July 20, 2010 By: and Category: Greatest Hits, The Faith Project

Inspired by their mutual love of the INXS record Kick, Matt and Jeff have decided to take another listen to their favorite classic and forgotten records from the 80s. This is the Faith Project, and it is 100% guaranteed to contain absolutely no analysis of George Michael’s Faith.

Jeffrey:

About a month ago, I learned that Beck’s record club was doing a song-by-song cover album of INXS’s nearly forgotten classic Kick. I immediately sent the link to Matt, knowing him to be a Kick fan from way back. The covers got us motivated to dust off the original, and we spent the next 2 weeks on a serious Kick bender. When talk came around about the next old favorite we should put into rotation, I brought up George Michael’s Faith. Matt came up with the idea of calling our newly-formed record club The Faith Project. Then he suggested that it would be better if we called it the Faith Project and never actually listened to Faith. Thus, the Faith Project was born. This week, we take a listen to the record that got the whole thing started, Kick.

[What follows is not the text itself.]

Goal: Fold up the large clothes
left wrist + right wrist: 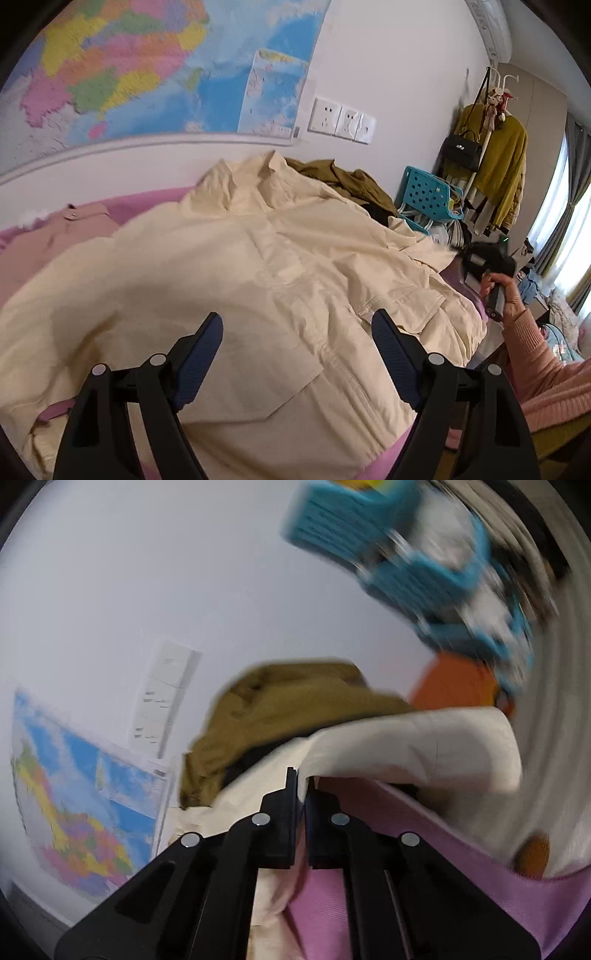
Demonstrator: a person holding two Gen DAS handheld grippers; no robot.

I don’t have memories of listening to Kick the way I do some of my other early favorites, like R.E.M.’s Document or U2′s The Joshua Tree. The main thing I remember about INXS is that my friend Jon Harmon’s sister Libby was super into them, and I thought she was cool because she was older than us and dressed like Molly Ringwald’s wacky friend in Pretty in Pink and knew what KROQ was even though we lived in Michigan. I know I listened to this record over and over again, I just can’t recall how old I was, or where, or with who. I have repressed all memories of listening to this record. I have also repressed all pictures of me trying to grow my hair out to look more like Michael Hutchence, because yowch.

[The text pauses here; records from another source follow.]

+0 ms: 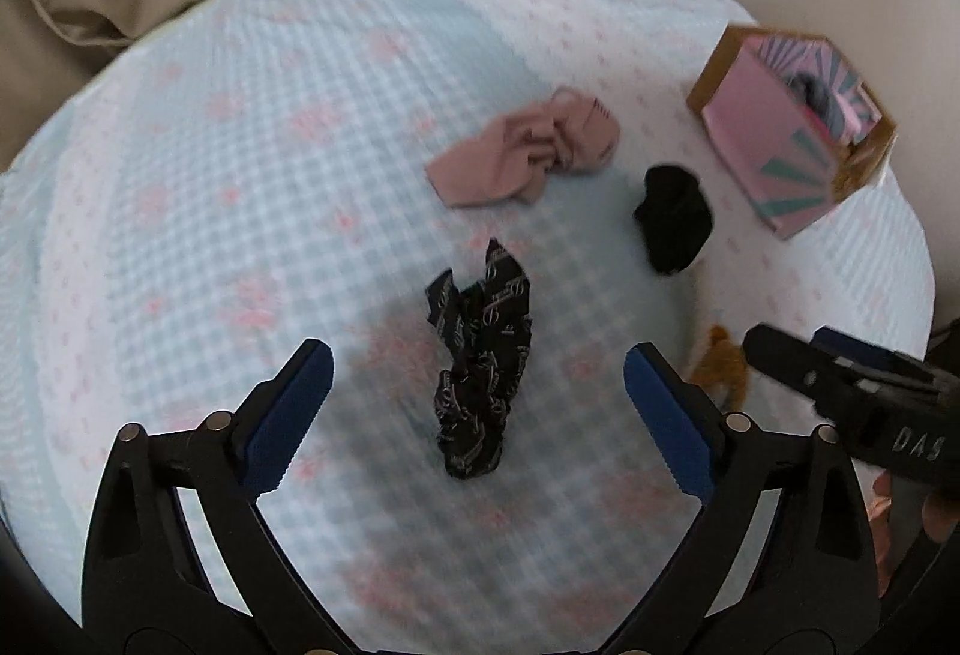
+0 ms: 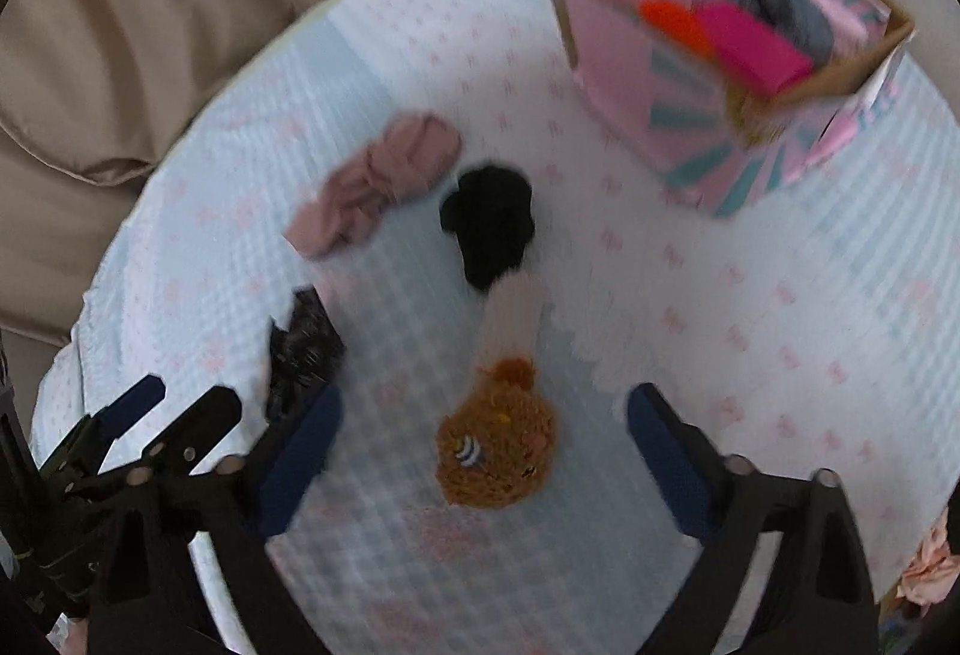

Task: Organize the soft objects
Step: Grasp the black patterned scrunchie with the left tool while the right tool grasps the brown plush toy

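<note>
A black patterned cloth lies crumpled on the bedspread between the open fingers of my left gripper. A pink cloth and a plain black cloth lie farther off. In the right wrist view a brown knitted soft toy with a white part lies between the open fingers of my right gripper. The pink cloth, the black cloth and the patterned cloth show there too. A pink cardboard box holds orange, magenta and grey items.
The light blue and pink bedspread covers a rounded surface. Beige cushions lie behind it. The box stands at the far right. The right gripper body shows at the right of the left wrist view.
</note>
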The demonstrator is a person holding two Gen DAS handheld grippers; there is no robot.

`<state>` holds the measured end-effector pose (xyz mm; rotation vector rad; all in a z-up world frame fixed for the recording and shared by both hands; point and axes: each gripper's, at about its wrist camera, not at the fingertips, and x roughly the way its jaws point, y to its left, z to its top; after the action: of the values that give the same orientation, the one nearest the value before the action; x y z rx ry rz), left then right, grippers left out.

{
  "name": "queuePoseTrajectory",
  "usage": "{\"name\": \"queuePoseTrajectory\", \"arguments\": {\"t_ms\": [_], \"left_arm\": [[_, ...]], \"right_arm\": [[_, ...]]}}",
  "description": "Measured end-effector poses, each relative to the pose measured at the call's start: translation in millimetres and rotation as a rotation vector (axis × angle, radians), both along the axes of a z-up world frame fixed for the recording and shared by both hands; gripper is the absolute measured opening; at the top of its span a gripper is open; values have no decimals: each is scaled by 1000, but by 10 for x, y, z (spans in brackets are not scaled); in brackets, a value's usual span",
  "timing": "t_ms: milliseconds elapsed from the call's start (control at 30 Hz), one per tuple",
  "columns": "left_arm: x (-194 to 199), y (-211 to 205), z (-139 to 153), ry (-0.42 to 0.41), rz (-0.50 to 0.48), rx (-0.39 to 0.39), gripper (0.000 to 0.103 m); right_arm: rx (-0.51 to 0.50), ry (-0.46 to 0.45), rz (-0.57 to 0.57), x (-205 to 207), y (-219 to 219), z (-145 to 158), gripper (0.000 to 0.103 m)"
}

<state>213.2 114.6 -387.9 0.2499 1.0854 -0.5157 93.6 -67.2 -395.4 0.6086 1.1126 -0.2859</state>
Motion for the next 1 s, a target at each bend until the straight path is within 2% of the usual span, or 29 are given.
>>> {"name": "queuePoseTrajectory", "arguments": {"t_ms": [167, 333, 400, 467, 533, 700, 1000], "left_arm": [[123, -54, -431, 37, -15, 14, 82], [204, -89, -749, 83, -32, 23, 70], [211, -109, -833, 99, -41, 23, 55], [219, -152, -933, 126, -47, 36, 49], [213, -192, -993, 129, -45, 65, 37], [230, -223, -997, 120, -41, 59, 34], [233, -171, -856, 113, -30, 45, 34]], "right_arm": [[42, 33, -26, 49, 61, -355, 85], [79, 62, -52, 70, 92, -564, 66], [75, 78, -60, 63, 98, -614, 54], [43, 91, -53, 73, 116, -634, 49], [35, 90, -52, 82, 121, -626, 48], [15, 89, -25, 106, 140, -585, 43], [24, 88, -19, 103, 119, -551, 41]]}}
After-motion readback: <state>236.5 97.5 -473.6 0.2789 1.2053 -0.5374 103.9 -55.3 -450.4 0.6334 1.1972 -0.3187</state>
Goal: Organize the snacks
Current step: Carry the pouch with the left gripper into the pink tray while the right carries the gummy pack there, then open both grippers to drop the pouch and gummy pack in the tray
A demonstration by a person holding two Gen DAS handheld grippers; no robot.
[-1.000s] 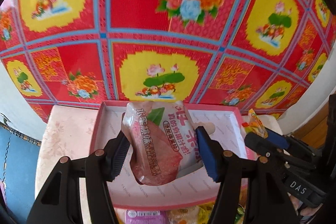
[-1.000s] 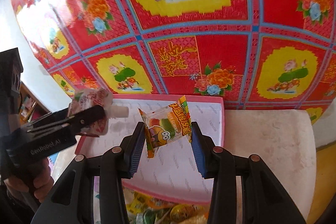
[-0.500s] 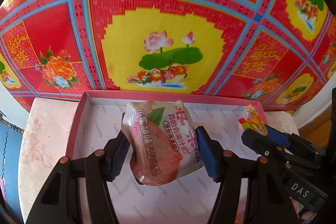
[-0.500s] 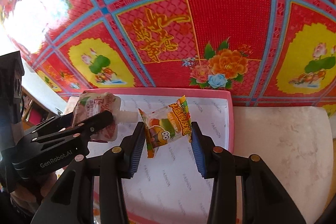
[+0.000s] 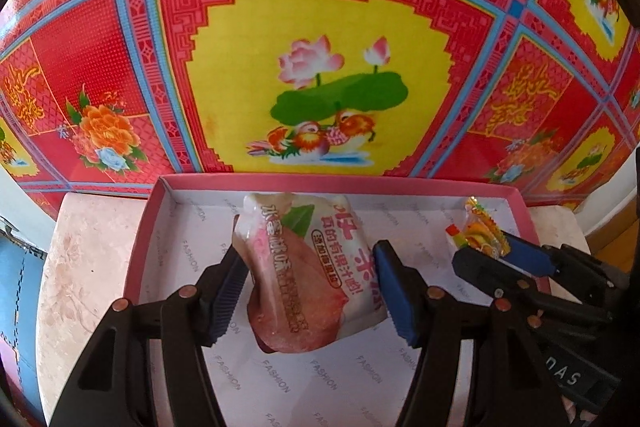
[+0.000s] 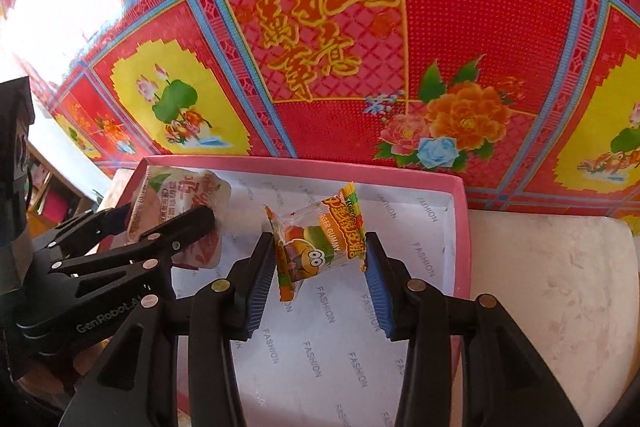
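Snacks hang over the pink-rimmed white box [image 5: 148,227]: left hand-held gripper [image 5: 308,291] pinches a pink juice pouch [image 5: 304,267]; at three o'clock, right hand-held gripper [image 6: 320,267] pinches a gummy packet [image 6: 316,239], ready for dropping.

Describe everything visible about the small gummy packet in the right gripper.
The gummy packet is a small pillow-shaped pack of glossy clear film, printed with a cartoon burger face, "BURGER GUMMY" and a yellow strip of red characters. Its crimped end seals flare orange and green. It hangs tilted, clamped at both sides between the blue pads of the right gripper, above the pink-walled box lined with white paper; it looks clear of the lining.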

Any discussion of INXS has to begin by acknowledging that Michael Hutchence died by choking while wanking himself off. In my opinion, the less said about that, the better. Autoerotic asphyxiation is one of those things that should theoretically be funny, but really is just a reminder that even the coolest guys in the world are nothing more than dick-spanking apes desperately groping for a few seconds of happiness in an otherwise miserable existence. I’m sure there isn’t a man among us who doesn’t have at least one adventure in his long history of self-cultivation that maybe wasn’t such a great idea in retrospect. Michael Hutchence didn’t just look like a rock n’ roll Jesus: he died for our sins.

Just a bunch of pallies.

But putting Michael Hutchence’s unseemly death aside, how does the music hold up? Answer: incredibly well. INXS’s Kick is the kind of record that rarely comes around nowadays … the mass-audience smash that is also a great album. There is no chaff on Kick … even the least essential song, “Mediate,” feels like a necessary transition between the stellar pop brilliance of “Need You Tonight” and the slow boogie of “The Loved One.” It’s not often that I recognize the sequencing on a pop record, but the sequencing on Kick gives you just the right amount of each flavor of INXS at just the right time.

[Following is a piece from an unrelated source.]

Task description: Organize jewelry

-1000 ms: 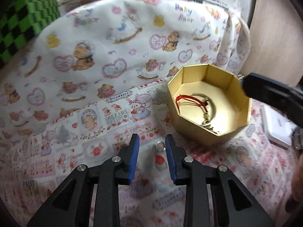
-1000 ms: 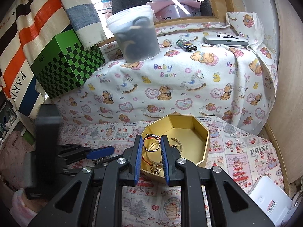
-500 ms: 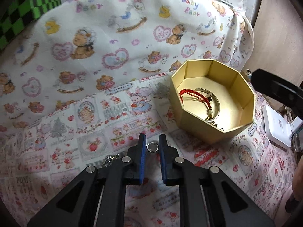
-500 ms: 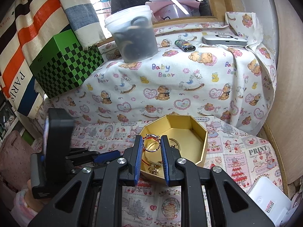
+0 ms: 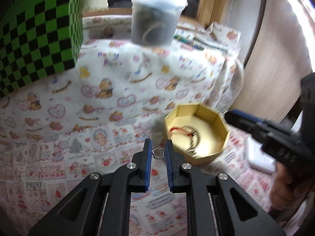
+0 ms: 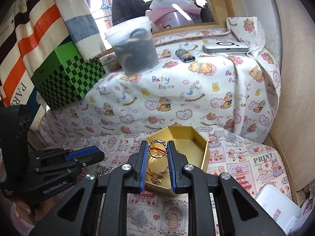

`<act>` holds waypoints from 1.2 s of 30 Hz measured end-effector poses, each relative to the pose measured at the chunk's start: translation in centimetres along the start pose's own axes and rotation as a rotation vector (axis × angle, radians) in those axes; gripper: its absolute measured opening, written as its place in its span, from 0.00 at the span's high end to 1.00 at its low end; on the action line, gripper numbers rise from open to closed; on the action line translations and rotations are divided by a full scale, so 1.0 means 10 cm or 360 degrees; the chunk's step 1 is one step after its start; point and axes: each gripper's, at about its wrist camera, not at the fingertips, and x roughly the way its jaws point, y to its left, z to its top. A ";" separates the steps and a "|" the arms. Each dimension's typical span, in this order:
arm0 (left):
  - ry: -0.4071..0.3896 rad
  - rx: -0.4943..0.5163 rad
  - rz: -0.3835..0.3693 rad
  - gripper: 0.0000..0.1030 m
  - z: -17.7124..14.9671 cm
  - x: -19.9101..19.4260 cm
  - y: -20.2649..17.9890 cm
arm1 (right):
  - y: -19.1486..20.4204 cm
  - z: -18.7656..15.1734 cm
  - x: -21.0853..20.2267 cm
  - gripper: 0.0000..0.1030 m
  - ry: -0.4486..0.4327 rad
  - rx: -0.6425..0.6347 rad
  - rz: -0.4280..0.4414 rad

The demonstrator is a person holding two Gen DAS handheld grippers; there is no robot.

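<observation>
On the printed cloth (image 6: 226, 155) the octagonal box (image 6: 205, 153) sits in front of the cloth-draped ledge (image 6: 196, 90). Inside it lie a corded bracelet (image 5: 180, 130) and what seems to be a bangle (image 5: 194, 135), blurred. On the ledge a plastic tub (image 6: 135, 49) stands, with the checkered box (image 6: 69, 76) to its left and a lighter (image 6: 186, 56) and a flat device (image 6: 226, 48) to its right. A small chain (image 6: 103, 169) lies left of the octagonal box, a flat white case (image 6: 279, 206) well to its right.

— What can't you make out from my left side?
— Motion smear blurs the gold octagonal cardboard box (image 5: 196, 135); its red cord is only streaks.
— And the right?
— My fingers (image 6: 143, 165) hide that box's near wall, and the white flat case (image 6: 279, 212) is cropped.
</observation>
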 end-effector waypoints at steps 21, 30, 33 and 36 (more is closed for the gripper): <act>0.0150 -0.0071 -0.0200 0.88 0.11 0.72 -0.21 | -0.21 -0.02 0.30 0.80 0.0119 0.0085 -0.0089; -0.0079 -0.0083 -0.0064 0.63 0.13 0.34 -0.04 | -0.20 -0.02 0.28 0.67 0.0102 0.0090 -0.0094; -0.0137 -0.0090 0.0009 0.62 0.13 0.14 0.07 | -0.16 -0.01 0.22 0.66 0.0072 0.0083 -0.0067; -0.0205 -0.0051 0.0124 0.57 0.09 -0.06 0.13 | -0.11 -0.01 0.16 0.62 0.0037 0.0064 -0.0054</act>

And oh! What flavors there are! (The award for the single gayest thing I’ve ever written goes to … that sentence!) The songs on Kick showcase a remarkable range of sounds and styles, while remaining firmly rooted in an essential groove that is unmistakably INXS. (First runner-up!) The beats laid down by young Jon Farriss are some kind of funky … the record is teeming with beats and rhythms that are just begging to be sampled by some enterprising young Marley Marl. The record produced 4 top 10 hits: “Need You Tonight” (#1), “Devil Inside” (#2), “New Sensation” (#3), and “Never Tear Us Apart” (#7), but nearly every song on the record could have easily been a single. Almost nothing on the record sounds dated, even though it’s very much of a time and place. It’s a perfect hybrid of new wave and classic rock that has weathered the test of time better than many of the other major records from the ’80s. (In contrast to the videos, which really should have studied harder for the test of time.)

As far as individual tracks go, I’ve always been a sucker for “Need You Tonight,” which is pure sex in song form. It’s only in my recent bout of listening that I’ve finally realized what this song is … it’s a Prince song. I mean, it’s not literally a song by Prince, but it is INXS’s attempt to write a Prince song. The combination of the Prince funk with Hutchence’s Aussie white-boy soul vocals is irresistible; again, why haven’t a thousand hip-hop songs sampled this beat?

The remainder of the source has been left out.